Restam três modelos físicos sérios, e cada um explica uma parte do quadro.
Teodorani propôs um plasma de pó ionizado, possivelmente semeado pelo decaimento do rádon no ar do vale. O modelo encaixa nos espectros medidos, nas linhas de hélio e na pulsação rápida, e explicaria os grupos que conservam o espaçamento. A sua fraqueza é mecânica: ninguém mostrou como uma nuvem dessas poderia manter-se unida e suspensa durante minutos sem se dispersar.
Uma segunda explicação, defendida por geólogos que apontam para a rocha rica em quartzo do vale, é piezoelétrica. A tensão tectónica sobre o quartzo gera campos elétricos, e campos suficientemente intensos ionizariam o ar em volta. A ideia tem verdadeiro apoio laboratorial. A sua fraqueza é que nenhuma medição de campo ligou nunca um episódio concreto de tensão na rocha a uma luz concreta no céu.
O terceiro modelo vem de uma equipa de geólogos italianos, que descreveram o próprio vale como uma bateria natural: uma encosta rica em zinco e ferro, a outra em cobre, e água sulfurosa a infiltrar-se entre ambas, empurrando correntes elétricas pelo terreno. A mineralogia é real e a química é sólida. A fraqueza é que uma bateria explica uma corrente na rocha, não uma bola luminosa que se desloca livremente no ar aberto acima dela.

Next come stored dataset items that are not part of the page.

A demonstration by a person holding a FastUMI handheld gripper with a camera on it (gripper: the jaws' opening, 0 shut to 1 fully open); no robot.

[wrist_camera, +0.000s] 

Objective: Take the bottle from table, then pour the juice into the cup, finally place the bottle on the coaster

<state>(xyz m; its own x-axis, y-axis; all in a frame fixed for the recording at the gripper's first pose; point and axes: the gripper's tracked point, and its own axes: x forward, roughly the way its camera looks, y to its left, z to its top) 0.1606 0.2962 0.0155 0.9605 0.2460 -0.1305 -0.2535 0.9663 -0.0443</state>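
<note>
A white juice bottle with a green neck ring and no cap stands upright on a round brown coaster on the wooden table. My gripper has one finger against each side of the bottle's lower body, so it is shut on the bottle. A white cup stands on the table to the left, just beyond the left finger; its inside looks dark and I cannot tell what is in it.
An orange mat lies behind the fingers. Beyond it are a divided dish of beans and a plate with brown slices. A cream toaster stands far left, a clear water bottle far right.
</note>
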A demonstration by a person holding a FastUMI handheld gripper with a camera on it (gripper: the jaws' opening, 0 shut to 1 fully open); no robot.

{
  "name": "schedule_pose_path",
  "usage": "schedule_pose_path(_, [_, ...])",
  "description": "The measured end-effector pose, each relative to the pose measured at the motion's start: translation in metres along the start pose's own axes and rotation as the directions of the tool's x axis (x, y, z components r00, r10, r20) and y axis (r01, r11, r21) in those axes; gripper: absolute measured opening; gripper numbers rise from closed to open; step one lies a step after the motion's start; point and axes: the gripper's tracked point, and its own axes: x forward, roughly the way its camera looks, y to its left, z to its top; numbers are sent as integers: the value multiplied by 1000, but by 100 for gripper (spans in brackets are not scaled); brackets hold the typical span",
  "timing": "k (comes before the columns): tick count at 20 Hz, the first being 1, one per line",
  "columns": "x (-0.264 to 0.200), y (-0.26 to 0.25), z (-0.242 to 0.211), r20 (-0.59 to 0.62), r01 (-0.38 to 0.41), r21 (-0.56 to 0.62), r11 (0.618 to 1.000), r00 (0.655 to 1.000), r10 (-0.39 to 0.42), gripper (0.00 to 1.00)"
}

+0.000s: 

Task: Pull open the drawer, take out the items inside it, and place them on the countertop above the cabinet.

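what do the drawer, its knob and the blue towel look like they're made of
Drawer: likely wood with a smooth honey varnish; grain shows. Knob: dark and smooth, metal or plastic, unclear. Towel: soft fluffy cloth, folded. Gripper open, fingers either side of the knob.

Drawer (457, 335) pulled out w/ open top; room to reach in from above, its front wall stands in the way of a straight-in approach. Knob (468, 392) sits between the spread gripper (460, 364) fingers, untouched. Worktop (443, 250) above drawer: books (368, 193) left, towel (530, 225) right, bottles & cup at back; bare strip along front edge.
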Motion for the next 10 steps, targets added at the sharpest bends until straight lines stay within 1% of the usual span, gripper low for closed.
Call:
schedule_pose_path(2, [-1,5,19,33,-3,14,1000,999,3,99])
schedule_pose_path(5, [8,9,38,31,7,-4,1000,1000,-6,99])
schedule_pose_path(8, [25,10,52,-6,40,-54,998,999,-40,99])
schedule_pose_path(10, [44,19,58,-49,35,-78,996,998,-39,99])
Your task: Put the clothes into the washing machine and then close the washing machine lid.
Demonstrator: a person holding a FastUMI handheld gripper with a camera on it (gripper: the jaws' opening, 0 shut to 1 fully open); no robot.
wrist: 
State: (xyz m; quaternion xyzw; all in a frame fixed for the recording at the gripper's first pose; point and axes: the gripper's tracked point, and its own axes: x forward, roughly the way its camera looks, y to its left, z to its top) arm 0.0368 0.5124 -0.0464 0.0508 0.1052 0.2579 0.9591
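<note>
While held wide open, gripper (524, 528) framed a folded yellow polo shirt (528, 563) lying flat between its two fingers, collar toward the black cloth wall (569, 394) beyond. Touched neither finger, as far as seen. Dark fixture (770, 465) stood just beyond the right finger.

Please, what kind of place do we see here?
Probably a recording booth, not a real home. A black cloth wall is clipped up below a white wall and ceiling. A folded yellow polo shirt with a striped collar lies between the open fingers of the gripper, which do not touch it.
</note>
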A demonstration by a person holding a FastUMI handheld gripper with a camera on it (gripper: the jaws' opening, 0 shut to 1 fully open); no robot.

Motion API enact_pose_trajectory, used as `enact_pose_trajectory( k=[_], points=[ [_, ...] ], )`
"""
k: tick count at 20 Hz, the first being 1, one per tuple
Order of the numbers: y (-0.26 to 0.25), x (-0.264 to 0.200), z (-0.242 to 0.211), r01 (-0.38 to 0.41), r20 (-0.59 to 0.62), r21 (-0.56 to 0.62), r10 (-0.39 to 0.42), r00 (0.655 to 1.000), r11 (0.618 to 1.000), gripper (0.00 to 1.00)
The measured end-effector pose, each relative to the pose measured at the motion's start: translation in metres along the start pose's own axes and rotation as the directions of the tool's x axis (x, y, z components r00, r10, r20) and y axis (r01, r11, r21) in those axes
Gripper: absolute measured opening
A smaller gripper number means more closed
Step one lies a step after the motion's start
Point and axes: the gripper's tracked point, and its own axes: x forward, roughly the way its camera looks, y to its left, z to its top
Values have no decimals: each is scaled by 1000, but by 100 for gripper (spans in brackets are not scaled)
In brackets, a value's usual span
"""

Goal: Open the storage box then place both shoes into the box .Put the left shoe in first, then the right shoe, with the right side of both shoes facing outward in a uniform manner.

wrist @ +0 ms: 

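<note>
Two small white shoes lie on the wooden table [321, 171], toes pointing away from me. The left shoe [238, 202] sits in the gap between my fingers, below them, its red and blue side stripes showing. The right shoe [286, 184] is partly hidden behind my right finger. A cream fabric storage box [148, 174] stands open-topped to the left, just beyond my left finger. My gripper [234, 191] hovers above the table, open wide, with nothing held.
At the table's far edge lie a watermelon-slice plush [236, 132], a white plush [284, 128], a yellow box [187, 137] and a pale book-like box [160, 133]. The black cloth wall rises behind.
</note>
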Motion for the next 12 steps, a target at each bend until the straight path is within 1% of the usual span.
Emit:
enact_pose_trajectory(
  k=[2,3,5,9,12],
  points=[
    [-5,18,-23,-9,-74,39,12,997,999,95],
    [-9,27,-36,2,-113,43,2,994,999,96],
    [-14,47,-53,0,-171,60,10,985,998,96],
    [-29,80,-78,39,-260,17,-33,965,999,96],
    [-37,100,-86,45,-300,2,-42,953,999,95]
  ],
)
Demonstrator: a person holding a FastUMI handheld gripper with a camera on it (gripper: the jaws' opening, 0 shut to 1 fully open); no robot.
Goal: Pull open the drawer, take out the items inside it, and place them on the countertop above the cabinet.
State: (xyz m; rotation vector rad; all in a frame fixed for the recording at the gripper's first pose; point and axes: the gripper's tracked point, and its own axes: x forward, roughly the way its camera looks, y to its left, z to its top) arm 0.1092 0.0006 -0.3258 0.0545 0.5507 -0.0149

O que fica sem explicação é a combinação, não um elemento isolado. Algum processo neste vale consegue verter quilowatts de luz visível num volume de ar que se move devagar, sustentá-lo durante minutos, fazê-lo pulsar e dividi-lo num grupo de luzes menores que mantém a formação. Nenhuma física aceite dá conta com conforto dessa mistura de potência, duração e aparente controlo. Essa lacuna, e não qualquer afirmação sobre visitantes, é o verdadeiro mistério de Hessdalen.
Uma teoria sustenta que Hessdalen não é um fenómeno mas vários, confundidos de boa-fé entre si: um efeito de plasma ou eletroquímico autêntico por trás dos casos melhor medidos, e um resíduo de aviões mal identificados, planetas brilhantes e faróis distantes a preencher o resto do diário. Isso explicaria por que razão cada modelo cuidadoso captura parte do padrão e nenhum captura o todo. Nunca foi, porém, demonstrado, e corre o risco de se tornar um pretexto para pôr de lado qualquer observação que um determinado modelo não consiga acomodar.
Alguns argumentam que a discordância entre instrumentos aponta para algo mais exótico, um estado da matéria não reconhecido ou uma fonte de energia ainda não descrita. Nada no material medido exige essa conclusão. Nenhuma leitura de Hessdalen atravessou o limite do fisicamente impossível; as leituras são invulgares e não milagrosas, e a descrição honesta do processo é um problema não resolvido da física da atmosfera.
As perguntas em aberto são precisas. O que fornece a energia, na ordem dos quilowatts, noite após noite, num único vale pequeno? O que mantém um plasma luminoso estável durante minutos, quando os plasmas de laboratório desse tipo se dissipam numa fração de segundo? Por que motivo o radar e os sensores óticos e magnéticos registam tantas vezes coisas diferentes no mesmo instante e na mesma direção? Por que motivo a frequência de avistamentos caiu de forma tão abrupta depois de 1983, e o que a governa agora? E por que motivo aqui, nestes quinze quilómetros de planalto norueguês, e quase em nenhum outro lugar da Terra? Depois de mais de quarenta anos de medições pacientes, a resposta a todas estas perguntas é a mesma: ninguém sabe ainda.